//
//
  • Essen & Trinken
Slow-Food-Serie Teil 68

Regional genießen am Slow Food Tag

Besucher genießen den Slow-Food- Markt in geselliger Atmosphäre
Zwischen duftenden Ständen und langen Tafeln: Besucher genießen den Slow-Food- Markt in geselliger Atmosphäre © Slow Food Leipzig/Halle

Am 21. September ist Slow-Food-Tag. Erstmals haben sich die sächsischen Tafelrunden Leipzig/Halle, Dresden, Lausitz und Südwest-Sachsen zu einer gemeinsamen Aktion zusammengeschlossen. Präsentiert werden Slow-Food-Lokale und -Unterstützer der Region – vom Produzenten bis zum handwerklichen Erzeuger.

Ziel ist es, die Zusammenarbeit zwischen regionalen Betrieben und der Gastronomie zu stärken und die ursprünglichen Werte der Bewegung wieder in den Vordergrund zu rücken. Im Fokus stehen der Erhalt und der Zugang zu regionalen Produkten, die Bewahrung alter Sorten und Nutztiere sowie die kreative Umsetzung traditioneller Rezepte.

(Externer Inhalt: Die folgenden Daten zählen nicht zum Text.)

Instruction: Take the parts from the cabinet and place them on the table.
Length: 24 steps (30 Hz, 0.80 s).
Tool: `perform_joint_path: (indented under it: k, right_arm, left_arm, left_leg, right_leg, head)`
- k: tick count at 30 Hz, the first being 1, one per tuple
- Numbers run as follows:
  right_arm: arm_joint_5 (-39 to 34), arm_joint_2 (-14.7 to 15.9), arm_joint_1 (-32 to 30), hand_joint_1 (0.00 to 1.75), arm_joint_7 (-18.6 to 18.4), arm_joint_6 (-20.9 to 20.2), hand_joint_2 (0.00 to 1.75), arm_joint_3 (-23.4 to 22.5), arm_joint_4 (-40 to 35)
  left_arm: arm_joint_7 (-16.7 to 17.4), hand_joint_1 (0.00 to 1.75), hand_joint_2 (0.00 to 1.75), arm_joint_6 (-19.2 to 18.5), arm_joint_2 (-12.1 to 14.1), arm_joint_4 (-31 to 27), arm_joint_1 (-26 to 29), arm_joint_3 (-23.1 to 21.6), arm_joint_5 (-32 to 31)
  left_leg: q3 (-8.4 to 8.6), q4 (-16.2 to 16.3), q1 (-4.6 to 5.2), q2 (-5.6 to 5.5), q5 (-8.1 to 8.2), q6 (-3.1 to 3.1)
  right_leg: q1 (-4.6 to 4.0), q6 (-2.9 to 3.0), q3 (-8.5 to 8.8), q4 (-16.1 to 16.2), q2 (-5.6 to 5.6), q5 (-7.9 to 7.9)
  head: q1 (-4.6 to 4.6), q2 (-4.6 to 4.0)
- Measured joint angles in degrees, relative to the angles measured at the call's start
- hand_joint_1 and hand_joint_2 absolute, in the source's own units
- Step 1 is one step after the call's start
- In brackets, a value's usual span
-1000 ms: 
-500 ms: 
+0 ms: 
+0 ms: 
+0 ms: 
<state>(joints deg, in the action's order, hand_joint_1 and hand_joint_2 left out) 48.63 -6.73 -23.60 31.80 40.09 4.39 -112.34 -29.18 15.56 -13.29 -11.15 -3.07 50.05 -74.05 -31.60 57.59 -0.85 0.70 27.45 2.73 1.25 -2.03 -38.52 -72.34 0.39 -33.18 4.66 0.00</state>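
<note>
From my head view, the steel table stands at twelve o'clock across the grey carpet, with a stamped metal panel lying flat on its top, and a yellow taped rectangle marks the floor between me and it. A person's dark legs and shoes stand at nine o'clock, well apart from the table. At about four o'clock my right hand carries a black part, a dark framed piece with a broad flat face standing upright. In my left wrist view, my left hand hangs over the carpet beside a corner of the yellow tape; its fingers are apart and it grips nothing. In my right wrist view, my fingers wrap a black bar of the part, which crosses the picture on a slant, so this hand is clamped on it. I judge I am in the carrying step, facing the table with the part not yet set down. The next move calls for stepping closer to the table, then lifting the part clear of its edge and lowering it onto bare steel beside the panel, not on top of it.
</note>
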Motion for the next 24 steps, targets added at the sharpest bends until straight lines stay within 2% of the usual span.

Ein zentrales Projekt ist die „Arche des guten Geschmacks“. Seit über 20 Jahren werden dort vom Aussterben bedrohte Kulturpflanzen, Nutztiere und handwerklich hergestellte Lebensmittel mit langer Geschichte für die Nachwelt gesichert. Dazu gehören zum Beispiel das Bamberger Hörnchen, der Schwäbische Dickkopf-Landweizen oder der Würchwitzer Milbenkäse.